** Prompt **
Pictures excluded, copy all of the data below exactly.

───── Information supplied ─────

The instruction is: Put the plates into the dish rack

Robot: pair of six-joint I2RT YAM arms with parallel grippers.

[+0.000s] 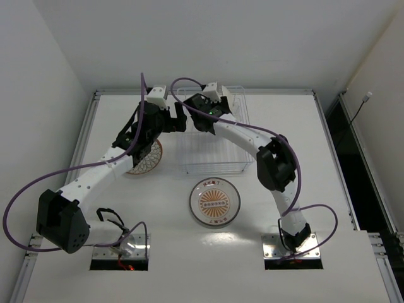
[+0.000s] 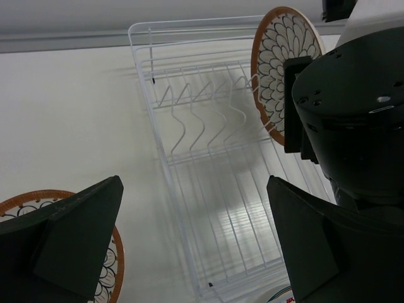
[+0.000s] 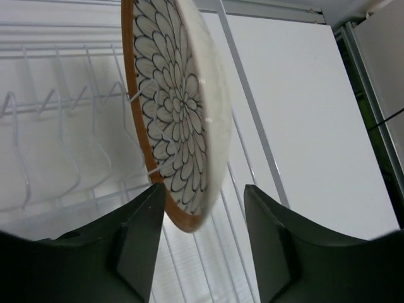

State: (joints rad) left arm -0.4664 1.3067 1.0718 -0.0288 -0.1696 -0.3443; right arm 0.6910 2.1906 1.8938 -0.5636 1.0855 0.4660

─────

** Answer box **
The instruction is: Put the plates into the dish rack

Robot: pair of six-joint I2RT YAM arms with parallel grippers.

[+0.000s] 
[+0.000s] 
[+0.000s] 

State: (joints rad) left arm -0.4664 1.3067 1.0718 -0.0288 -0.1696 -0.3443; right arm 0.6910 2.1906 1.8938 -0.5636 1.0855 0.4660

The answer to this exercise is complete.